Abstract

We use detailed nucleosynthesis calculations and a realistic prescription for the environment of the first stars to explore the first episodes of chemical enrichment that occurred during the dark ages. Based on these calculations, we propose a novel explanation for the increased prevalence of carbon-enhanced metal-poor (CEMP) stars with decreasing Fe abundance: The observed chemistry for the most metal-poor Galactic halo stars is the result of an intimate link between the explosions of the first stars and their host minihalo's ability to retain its gas.

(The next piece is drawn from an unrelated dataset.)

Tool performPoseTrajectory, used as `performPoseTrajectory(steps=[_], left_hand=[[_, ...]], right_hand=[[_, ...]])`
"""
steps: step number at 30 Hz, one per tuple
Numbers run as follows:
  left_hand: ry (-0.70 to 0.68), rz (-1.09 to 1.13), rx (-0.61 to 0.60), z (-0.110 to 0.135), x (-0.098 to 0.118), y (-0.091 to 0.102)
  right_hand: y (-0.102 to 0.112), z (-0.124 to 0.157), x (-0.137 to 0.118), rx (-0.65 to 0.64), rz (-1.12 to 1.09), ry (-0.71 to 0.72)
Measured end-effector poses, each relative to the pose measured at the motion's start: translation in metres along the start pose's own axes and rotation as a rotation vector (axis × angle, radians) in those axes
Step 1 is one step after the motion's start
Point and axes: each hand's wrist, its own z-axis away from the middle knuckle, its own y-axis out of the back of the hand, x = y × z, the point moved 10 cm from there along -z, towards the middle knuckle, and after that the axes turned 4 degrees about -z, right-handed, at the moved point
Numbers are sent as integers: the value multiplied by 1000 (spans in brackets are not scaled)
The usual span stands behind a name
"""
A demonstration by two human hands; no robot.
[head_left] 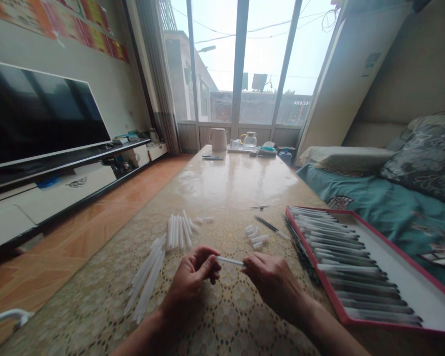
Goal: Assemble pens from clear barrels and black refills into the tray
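A slim white pen barrel [230, 260] spans the gap between my two hands, above the patterned tabletop. My left hand [193, 277] pinches its left end between thumb and fingers. At the other end, my right hand [276, 279] is closed on it, with the tip hidden by the fingers. Left of my hands lie short white tubes [178, 231] and longer translucent sleeves [148, 277]. Small white caps [257, 238] sit in a loose group beyond my right hand. Thin black refills [300, 247] lie along the box, and a dark pen [267, 223] rests nearby.
A red-rimmed box [402, 237] holding a row of capped pens stands at the right. A beige jug [218, 139], a glass pot [249, 141] and a tissue pack [267, 149] are at the table's far end. A sofa [356, 190] borders the right side.
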Motion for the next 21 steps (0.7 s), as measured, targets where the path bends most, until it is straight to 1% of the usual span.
performPoseTrajectory(steps=[3,6,10,13,15,17,18,19,21], left_hand=[[-57,-7,-13,1,4,0],[-92,-54,-17,4,10,-3],[-99,-111,-9,11,17,-9],[-118,-124,-4,17,21,-12],[-137,-131,-7,19,23,-14],[-153,-125,-7,19,24,-15],[-153,-119,-7,17,23,-16],[-147,-113,-6,15,22,-16],[-117,-117,-7,9,17,-16]], right_hand=[[-3,2,7,1,-150,-79],[-3,3,13,-28,-358,-129],[-3,2,20,-107,-645,-185],[-9,4,22,-190,-853,-240],[-14,5,20,-243,-951,-255],[-16,5,19,-270,-975,-251],[-13,4,21,-258,-948,-246],[-8,2,24,-228,-896,-240],[11,-1,38,-132,-730,-240]])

Specifically, high-energy supernovae produce a near solar ratio of C/Fe, but are effective in evacuating the gas from their host minihalo, thereby suppressing the formation of a second generation of stars. On the other hand, minihalos that host low-energy supernovae are able to retain their gas and form a second stellar generation but, as a result, the second stars are born with a supersolar ratio of C/Fe. Our models are able to accurately reproduce the observed distributions of [C/Fe] and [Fe/H], as well as the fraction of CEMP stars relative to non-CEMP stars as a function of [Fe/H] without any free parameters. We propose that the present lack of chemical evidence for very massive stars (>140 Msun), that ended their lives as a highly energetic pair-instability supernova, does not imply that such stars were rare or did not exist; the chemical products of these very massive first stars may have escaped from their host minihalo, and were never incorporated into subsequent generations of stars. Finally, our models suggest that the most Fe-poor stars currently known may have seen the enrichment from a small multiple of metal-free stars, and need not have been exclusively enriched by a solitary first star. These calculations support the idea that some of the surviving dwarf satellite galaxies of the Milky Way are relics of the first galaxies.